-- Action item --
Copy each entry exactly, leaving nothing out.

Stored records

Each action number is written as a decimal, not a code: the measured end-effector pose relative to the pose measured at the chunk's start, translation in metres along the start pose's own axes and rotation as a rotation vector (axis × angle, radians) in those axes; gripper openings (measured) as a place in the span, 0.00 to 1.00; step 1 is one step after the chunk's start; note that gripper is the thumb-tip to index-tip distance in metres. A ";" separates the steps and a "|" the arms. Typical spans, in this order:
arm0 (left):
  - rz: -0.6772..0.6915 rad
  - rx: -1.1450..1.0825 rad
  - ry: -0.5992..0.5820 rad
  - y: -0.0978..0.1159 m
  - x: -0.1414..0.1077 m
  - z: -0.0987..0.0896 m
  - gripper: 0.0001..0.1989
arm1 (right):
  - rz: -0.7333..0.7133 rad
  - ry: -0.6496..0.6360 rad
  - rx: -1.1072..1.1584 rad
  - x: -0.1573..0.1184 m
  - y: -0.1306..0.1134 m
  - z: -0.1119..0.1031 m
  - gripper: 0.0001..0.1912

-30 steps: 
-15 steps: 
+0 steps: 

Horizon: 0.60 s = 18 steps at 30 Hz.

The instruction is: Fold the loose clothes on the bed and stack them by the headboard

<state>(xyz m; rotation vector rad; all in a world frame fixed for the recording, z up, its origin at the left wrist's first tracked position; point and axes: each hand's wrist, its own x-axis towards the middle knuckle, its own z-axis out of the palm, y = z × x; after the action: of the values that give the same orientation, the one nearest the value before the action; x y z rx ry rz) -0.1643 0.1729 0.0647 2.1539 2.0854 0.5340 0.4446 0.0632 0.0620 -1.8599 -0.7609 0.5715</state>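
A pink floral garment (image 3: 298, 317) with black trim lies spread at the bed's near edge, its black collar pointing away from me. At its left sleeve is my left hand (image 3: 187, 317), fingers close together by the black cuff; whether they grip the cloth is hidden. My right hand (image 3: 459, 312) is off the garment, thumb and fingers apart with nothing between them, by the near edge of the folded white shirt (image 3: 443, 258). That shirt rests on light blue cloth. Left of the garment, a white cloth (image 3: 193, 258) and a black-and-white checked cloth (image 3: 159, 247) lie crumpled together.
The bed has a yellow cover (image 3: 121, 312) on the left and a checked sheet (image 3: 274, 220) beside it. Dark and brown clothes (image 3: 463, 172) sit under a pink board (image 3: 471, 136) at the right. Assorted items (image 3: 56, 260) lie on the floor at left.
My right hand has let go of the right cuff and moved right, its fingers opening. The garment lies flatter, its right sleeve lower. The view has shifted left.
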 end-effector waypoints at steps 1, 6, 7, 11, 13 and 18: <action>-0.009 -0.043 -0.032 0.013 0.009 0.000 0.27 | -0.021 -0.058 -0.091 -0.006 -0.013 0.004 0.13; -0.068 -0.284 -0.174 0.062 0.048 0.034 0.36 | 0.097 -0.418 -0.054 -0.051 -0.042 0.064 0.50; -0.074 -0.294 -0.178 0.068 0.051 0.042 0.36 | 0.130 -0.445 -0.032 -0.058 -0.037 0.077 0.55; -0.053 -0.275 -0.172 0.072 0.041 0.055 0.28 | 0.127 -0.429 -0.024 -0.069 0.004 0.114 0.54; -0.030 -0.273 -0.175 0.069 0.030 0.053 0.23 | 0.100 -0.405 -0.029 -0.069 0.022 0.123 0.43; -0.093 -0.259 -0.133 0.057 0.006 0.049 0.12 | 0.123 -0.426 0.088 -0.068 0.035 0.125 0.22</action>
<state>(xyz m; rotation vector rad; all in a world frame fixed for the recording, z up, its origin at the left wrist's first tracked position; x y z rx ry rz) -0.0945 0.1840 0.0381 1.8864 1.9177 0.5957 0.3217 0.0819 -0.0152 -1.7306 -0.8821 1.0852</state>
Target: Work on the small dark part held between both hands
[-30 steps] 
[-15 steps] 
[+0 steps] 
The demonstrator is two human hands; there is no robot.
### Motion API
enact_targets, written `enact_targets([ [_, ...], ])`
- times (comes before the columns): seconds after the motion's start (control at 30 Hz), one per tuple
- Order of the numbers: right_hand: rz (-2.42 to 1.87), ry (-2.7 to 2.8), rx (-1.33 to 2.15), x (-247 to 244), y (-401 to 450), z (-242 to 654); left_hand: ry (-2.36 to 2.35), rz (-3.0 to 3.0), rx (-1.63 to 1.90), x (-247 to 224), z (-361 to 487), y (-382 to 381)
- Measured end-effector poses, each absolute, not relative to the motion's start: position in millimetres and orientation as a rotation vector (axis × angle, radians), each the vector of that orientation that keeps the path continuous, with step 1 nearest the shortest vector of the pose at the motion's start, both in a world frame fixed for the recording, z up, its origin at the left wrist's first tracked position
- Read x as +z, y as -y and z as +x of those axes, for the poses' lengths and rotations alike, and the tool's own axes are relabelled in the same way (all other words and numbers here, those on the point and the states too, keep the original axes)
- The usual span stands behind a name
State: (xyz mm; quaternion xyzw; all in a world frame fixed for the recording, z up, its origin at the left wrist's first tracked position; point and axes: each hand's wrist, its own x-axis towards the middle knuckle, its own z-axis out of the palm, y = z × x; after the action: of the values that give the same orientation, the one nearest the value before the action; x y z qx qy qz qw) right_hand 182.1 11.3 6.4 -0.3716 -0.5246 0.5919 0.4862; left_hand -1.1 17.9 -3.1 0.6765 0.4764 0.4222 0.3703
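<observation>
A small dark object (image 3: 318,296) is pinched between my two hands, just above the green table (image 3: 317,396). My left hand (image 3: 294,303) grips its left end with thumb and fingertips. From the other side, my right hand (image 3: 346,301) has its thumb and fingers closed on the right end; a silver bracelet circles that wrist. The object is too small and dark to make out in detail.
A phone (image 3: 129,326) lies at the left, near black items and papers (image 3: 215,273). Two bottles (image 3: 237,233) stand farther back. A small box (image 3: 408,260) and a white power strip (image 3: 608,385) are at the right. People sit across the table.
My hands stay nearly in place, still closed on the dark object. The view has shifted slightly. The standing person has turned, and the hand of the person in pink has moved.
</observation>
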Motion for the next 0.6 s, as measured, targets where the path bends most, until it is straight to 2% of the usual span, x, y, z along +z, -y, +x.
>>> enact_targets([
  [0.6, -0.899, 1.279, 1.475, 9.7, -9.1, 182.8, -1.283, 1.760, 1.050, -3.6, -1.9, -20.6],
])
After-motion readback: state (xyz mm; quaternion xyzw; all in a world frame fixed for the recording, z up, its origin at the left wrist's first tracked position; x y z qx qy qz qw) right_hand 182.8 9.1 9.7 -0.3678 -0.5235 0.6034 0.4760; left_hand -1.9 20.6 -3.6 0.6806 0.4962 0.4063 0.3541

-- Result of this exercise --
Each action number is written as a decimal, not a code: the measured end-effector pose relative to the pose measured at the chunk's start, translation in metres along the start pose's own axes and rotation as a rotation vector (axis × angle, radians) in those axes; gripper openings (measured) as a place in the span, 0.00 to 1.00; step 1 is one step after the chunk's start; note that gripper is the thumb-tip to index-tip distance in metres. A ";" separates the steps and a "|" the arms. Typical spans, in this order:
arm0 (left):
  - rz: -0.6772..0.6915 rad
  - rx: -1.1450..1.0825 rad
  - ry: -0.5992..0.5820 rad
  - y: -0.0978..0.1159 m
  - x: -0.1414..0.1077 m
  - z: -0.0987..0.0896 m
  - gripper: 0.0001..0.1989
arm1 (right):
  - rz: -0.7333..0.7133 rad
  - ry: -0.6496..0.6360 rad
  - rx: -1.1072..1.1584 rad
  - x: -0.1573..0.1184 m
  - y: -0.1306..0.1134 m
  - z: -0.1119..0.1031 m
  - gripper: 0.0001..0.1912

-30 steps: 
-15 steps: 
+0 steps: 

Horizon: 0.60 s = 18 steps at 30 Hz.

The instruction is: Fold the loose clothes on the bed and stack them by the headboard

<state>(xyz m; rotation vector rad; all in a world frame fixed for the recording, z up, its origin at the left wrist's first tracked position; point and axes: each hand's wrist, its own x-axis towards the middle knuckle, its own z-axis out of the palm, y = z × x; after the action: of the values that give the same orientation, the one nearest the value before the action; x y z rx ry rz) -0.1643 0.1729 0.0647 2.1539 2.0854 0.5340 0.4446 0.0632 0.0620 -1.8599 -0.7609 0.5715</state>
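A pink floral garment (image 3: 298, 317) with black trim lies spread at the bed's near edge, its black collar pointing away from me. At its left sleeve is my left hand (image 3: 187, 317), fingers close together by the black cuff; whether they grip the cloth is hidden. My right hand (image 3: 459, 312) is off the garment, thumb and fingers apart with nothing between them, by the near edge of the folded white shirt (image 3: 443, 258). That shirt rests on light blue cloth. Left of the garment, a white cloth (image 3: 193, 258) and a black-and-white checked cloth (image 3: 159, 247) lie crumpled together.
The bed has a yellow cover (image 3: 121, 312) on the left and a checked sheet (image 3: 274, 220) beside it. Dark and brown clothes (image 3: 463, 172) sit under a pink board (image 3: 471, 136) at the right. Assorted items (image 3: 56, 260) lie on the floor at left.
My right hand has let go of the right cuff and moved right, its fingers opening. The garment lies flatter, its right sleeve lower. The view has shifted left.
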 end-effector waypoints at steps 1, 6, 7, 11, 13 and 18: <action>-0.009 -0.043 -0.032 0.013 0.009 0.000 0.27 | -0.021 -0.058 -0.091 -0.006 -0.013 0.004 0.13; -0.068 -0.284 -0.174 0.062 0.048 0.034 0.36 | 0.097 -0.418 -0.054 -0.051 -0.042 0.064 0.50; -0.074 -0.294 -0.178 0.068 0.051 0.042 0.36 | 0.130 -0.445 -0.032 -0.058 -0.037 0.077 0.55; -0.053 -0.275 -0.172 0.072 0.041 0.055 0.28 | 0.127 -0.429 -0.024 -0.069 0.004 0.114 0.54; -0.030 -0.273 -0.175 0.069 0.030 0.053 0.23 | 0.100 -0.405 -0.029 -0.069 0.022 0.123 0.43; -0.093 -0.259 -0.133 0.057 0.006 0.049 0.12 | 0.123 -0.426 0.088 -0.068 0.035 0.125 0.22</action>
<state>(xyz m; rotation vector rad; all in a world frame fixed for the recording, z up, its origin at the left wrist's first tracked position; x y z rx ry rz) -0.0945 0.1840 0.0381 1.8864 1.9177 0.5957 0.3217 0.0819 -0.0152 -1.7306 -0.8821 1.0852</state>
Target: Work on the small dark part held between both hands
[-30 steps] 
[-15 steps] 
[+0 steps] 
The demonstrator is two human hands; there is no robot.
### Motion API
enact_targets, written `enact_targets([ [_, ...], ])`
- times (comes before the columns): seconds after the motion's start (control at 30 Hz), one per tuple
- Order of the numbers: right_hand: rz (-2.42 to 1.87), ry (-2.7 to 2.8), rx (-1.33 to 2.15), x (-247 to 244), y (-401 to 450), z (-242 to 654); left_hand: ry (-2.36 to 2.35), rz (-3.0 to 3.0), rx (-1.63 to 1.90), x (-247 to 224), z (-361 to 487), y (-382 to 381)
- Measured end-effector poses, each absolute, not relative to the motion's start: position in millimetres and orientation as a rotation vector (axis × angle, radians), each the vector of that orientation that keeps the path continuous, with step 1 nearest the shortest vector of the pose at the motion's start, both in a world frame fixed for the recording, z up, its origin at the left wrist's first tracked position
- Read x as +z, y as -y and z as +x of those axes, for the poses' lengths and rotations alike, and the tool's own axes are relabelled in the same way (all other words and numbers here, those on the point and the states too, keep the original axes)
- The usual span stands behind a name
State: (xyz mm; quaternion xyzw; all in a world frame fixed for the recording, z up, its origin at the left wrist's first tracked position; point and axes: each hand's wrist, its own x-axis towards the middle knuckle, its own z-axis out of the palm, y = z × x; after the action: of the values that give the same orientation, the one nearest the value before the action; x y z qx qy qz qw) right_hand 182.1 11.3 6.4 -0.3716 -0.5246 0.5919 0.4862; left_hand -1.1 17.9 -3.1 0.6765 0.4764 0.4222 0.3703
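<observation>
A small dark object (image 3: 318,296) is pinched between my two hands, just above the green table (image 3: 317,396). My left hand (image 3: 294,303) grips its left end with thumb and fingertips. From the other side, my right hand (image 3: 346,301) has its thumb and fingers closed on the right end; a silver bracelet circles that wrist. The object is too small and dark to make out in detail.
A phone (image 3: 129,326) lies at the left, near black items and papers (image 3: 215,273). Two bottles (image 3: 237,233) stand farther back. A small box (image 3: 408,260) and a white power strip (image 3: 608,385) are at the right. People sit across the table.
My hands stay nearly in place, still closed on the dark object. The view has shifted slightly. The standing person has turned, and the hand of the person in pink has moved.
</observation>
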Motion for the next 0.6 s, as measured, targets where the path bends most, until it is straight to 2% of the usual span, x, y, z along +z, -y, +x.
>>> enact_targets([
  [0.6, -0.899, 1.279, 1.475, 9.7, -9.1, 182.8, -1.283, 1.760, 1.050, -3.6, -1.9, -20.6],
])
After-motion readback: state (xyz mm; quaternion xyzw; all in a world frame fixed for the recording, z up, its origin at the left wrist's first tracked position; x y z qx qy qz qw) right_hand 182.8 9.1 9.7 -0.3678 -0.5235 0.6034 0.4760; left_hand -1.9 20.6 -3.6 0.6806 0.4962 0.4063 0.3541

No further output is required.